Antwoord : In antwoord op de vraag inzake de ruimtelijke ordening van de Europese wijk ­ internationale architectuurwedstrijd, kan ik bevestigen dat de Europese Commissie tegen België een inbreukprocedure heeft geopend op basis van artikel 226 van het EG-Verdrag. In de ingebrekestelling van 4 november 1999 verwijt de Commissie België dat het zijn verplichtingen onder richtlijn 92/50/EEG houdende coördinatie van procedures voor het plaatsen van overheidsopdrachten inzake dienstverleningen van 18 juni 1992, en in het bijzonder artikel 13, § 6, niet heeft nagekomen wegens het niet-respecteren van de verplichtige anonimiteit van de ontwerpen tegenover de wedstrijdjury. Deze ingebrekestelling werd op 16 november 1999 per brief door de permanente vertegenwoordiging opgestuurd naar mijn diensten, het kabinet van de staatsecretaris van de regering van het Brussels Hoofdstedelijk Gewest, bevoegd voor de Ruimtelijke Ordening, de heer André, en naar de diensten van de eerste minister (belast met overheidsopdrachten). De termijn voor antwoord bedroeg twee maanden, dus tot 5 januari 2000.

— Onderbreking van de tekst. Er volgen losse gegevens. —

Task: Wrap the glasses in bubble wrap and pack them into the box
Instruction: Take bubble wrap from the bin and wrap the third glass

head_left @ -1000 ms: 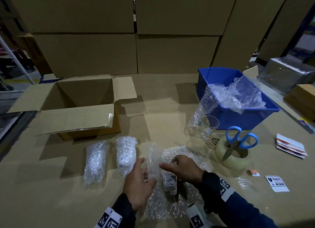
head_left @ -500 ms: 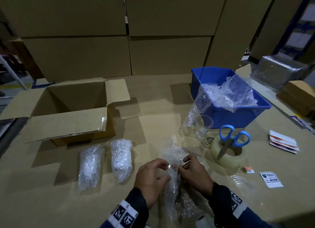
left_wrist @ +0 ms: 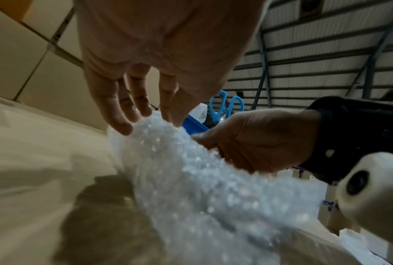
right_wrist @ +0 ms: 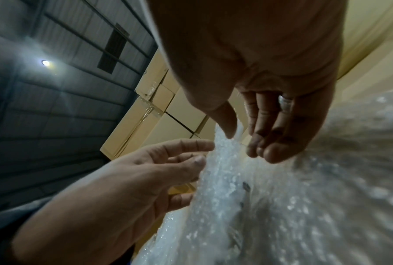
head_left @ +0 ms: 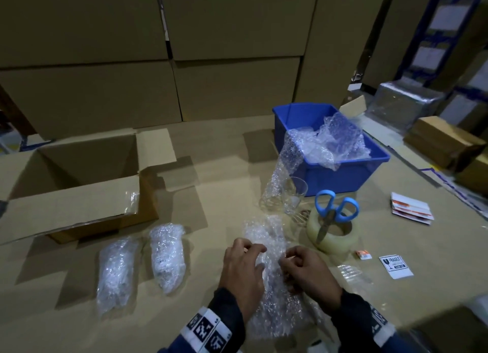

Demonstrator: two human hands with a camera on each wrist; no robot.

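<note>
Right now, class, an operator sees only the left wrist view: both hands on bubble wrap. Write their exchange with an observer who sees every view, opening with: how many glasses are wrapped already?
Observer: Two, a wrapped glass and a second wrapped glass, lying before the open box.
Operator: Any left bare?
Observer: One bare glass stands upright by the blue bin.
Operator: Is the right hand gripping?
Observer: Yes, the right hand pinches an edge of the bubble wrap between thumb and forefinger.
</note>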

Sinds 1988 is de minister van Buitenlandse Zaken belast met de coördinatie van de omzetting van Europese wetgeving en de lopende inbreukprocedures. Sinds december 1999 wordt dit gedaan door regeringscommissaris Willockx, onder mijn voogdij. Het zijn de bevoegde federale of gefedereerde overheden die verantwoordelijk zijn voor het antwoord op inbreukprocedures. Dit antwoordt moet dan via de permanente vertegenwoordiging naar de Europese Commissie gestuurd worden. Een kopie van het antwoord wordt naar mijn diensten gestuurd.

Het Brussels Hoofdstedelijk Gewest stuurde op 23 december 1999 het antwoord op de ingebrekestelling naar de Europese Commissie en naar de permanente vertegenwoordiging. Het Brussels Hoofdstedelijk Gewest verwerpt hierin de argumenten van de Commissie. Om de volledige tekst van het antwoord te kennen verwijs ik naar de bevoegde minister André van het Brussels Hoofdstedelijk Gewest.